### Work task
Both the line containing "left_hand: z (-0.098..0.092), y" and the line containing "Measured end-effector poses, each" belong to the span. Output exactly that span from the listing below, and nothing outside it.
[Data extract]
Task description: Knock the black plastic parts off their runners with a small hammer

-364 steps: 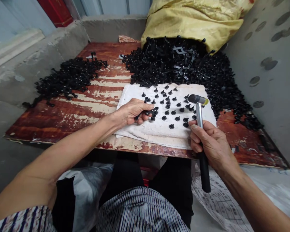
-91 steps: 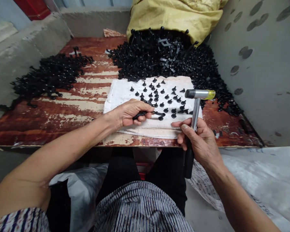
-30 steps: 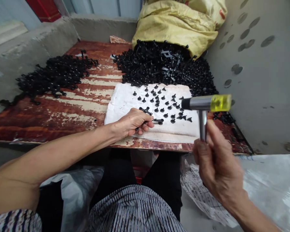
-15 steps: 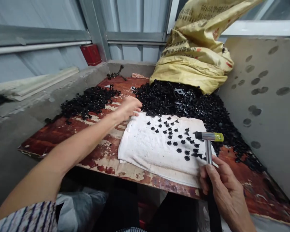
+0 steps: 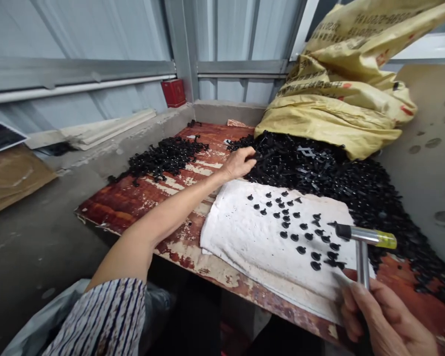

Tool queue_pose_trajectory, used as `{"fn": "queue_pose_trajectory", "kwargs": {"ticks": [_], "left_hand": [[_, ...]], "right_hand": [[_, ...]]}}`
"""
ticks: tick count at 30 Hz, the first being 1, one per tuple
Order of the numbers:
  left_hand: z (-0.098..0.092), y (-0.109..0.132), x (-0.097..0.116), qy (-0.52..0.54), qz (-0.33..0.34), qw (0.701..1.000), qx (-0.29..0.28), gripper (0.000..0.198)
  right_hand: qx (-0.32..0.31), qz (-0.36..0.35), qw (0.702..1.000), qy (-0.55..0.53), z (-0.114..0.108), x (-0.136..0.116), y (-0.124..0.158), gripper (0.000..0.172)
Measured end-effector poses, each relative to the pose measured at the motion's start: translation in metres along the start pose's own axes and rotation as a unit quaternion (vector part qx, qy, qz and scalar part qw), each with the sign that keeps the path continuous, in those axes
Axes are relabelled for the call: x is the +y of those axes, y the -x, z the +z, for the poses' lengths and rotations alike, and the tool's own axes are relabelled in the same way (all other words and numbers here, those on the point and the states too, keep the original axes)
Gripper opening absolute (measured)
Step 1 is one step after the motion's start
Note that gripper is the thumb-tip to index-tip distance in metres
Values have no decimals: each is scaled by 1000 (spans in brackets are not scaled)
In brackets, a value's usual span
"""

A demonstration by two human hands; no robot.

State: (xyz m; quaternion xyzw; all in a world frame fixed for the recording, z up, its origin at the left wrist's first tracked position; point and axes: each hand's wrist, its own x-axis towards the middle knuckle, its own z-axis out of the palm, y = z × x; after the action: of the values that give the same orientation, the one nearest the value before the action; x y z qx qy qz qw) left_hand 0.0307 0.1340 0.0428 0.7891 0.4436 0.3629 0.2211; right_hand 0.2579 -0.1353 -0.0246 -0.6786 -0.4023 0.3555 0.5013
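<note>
My left hand (image 5: 240, 162) reaches far across the worn red board (image 5: 133, 202) and its curled fingers grip black plastic parts at the near edge of the big black heap (image 5: 337, 178). Down at the lower right, my right hand (image 5: 385, 321) is closed round the shaft of a small hammer (image 5: 363, 237), whose head has a black end and a yellow end. The hammer head hovers over the right edge of a white cloth pad (image 5: 252, 242). Several small black caps (image 5: 300, 227) lie scattered on that pad.
A yellow woven sack (image 5: 341, 99) slumps behind the big heap. A smaller pile of black parts (image 5: 163, 155) lies at the board's far left. A grey panel with round marks (image 5: 430, 163) stands on the right; a concrete ledge (image 5: 96, 133) and a red box (image 5: 173, 92) sit by the corrugated wall.
My left hand left the pad, swung out past the left pile and now grips parts at the big heap. The view has tilted up. The hammer has dropped from its raised position.
</note>
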Motion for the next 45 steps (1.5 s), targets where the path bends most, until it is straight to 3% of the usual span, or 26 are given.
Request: {"fn": "queue_pose_trajectory", "kwargs": {"ticks": [2,6,10,14,18,22,24,27,30,35,38,43,45], "left_hand": [[-5,13,13,114,-23,993,-3,12],[-2,57,43,285,-126,932,-183,12],[13,100,69,332,-146,878,-314,17],[22,125,80,342,-155,844,-383,17],[25,135,74,384,-211,825,-357,14],[32,145,69,449,-290,786,-310,23],[35,150,71,460,-305,770,-319,22],[35,155,77,412,-308,763,-391,21],[31,152,79,363,-294,777,-422,22],[33,145,81,445,-312,785,-298,20],[33,144,79,458,-322,788,-256,20],[15,124,54,341,-311,843,-276,23],[8,111,39,311,-311,863,-248,25]], "right_hand": [[-8,12,1000,-24,1,-8,1,42],[8,-14,996,-92,13,-32,2,41],[-28,-40,993,-112,29,-51,-6,38],[-88,-16,982,-167,36,-50,-9,36],[-87,11,973,-215,37,-43,1,30],[-52,37,963,-262,39,-40,9,28],[-28,27,962,-271,41,-40,11,28],[-13,12,963,-269,41,-39,13,27],[-31,14,970,-241,41,-38,17,25],[-67,23,974,-215,50,-32,27,25],[-101,33,975,-194,54,-27,31,25],[-75,3,985,-158,42,-22,24,28],[-47,-4,986,-158,36,-21,18,26]]}}
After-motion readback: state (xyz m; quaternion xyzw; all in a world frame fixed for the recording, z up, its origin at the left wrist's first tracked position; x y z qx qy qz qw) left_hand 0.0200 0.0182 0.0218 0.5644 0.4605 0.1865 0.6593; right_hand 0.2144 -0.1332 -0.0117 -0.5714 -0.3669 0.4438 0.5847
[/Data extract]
### Output
  left_hand: z (-0.098..0.092), y (-0.109..0.132), x (-0.097..0.116), qy (-0.52..0.54), qz (-0.33..0.34), qw (0.701..1.000), qx (-0.29..0.28), gripper (0.000..0.198)
  right_hand: qx (-0.32..0.31), qz (-0.36..0.35), qw (0.702..1.000), qy (-0.55..0.53), z (-0.114..0.108), x (-0.136..0.116), y (-0.124..0.158), gripper (0.000..0.172)
Measured end-effector poses, each relative to the pose measured at the motion's start: translation in metres along the start pose's own axes and rotation as a unit quaternion (vector part qx, qy, qz and scalar part qw), each with the sign that keeps the path continuous, in those axes

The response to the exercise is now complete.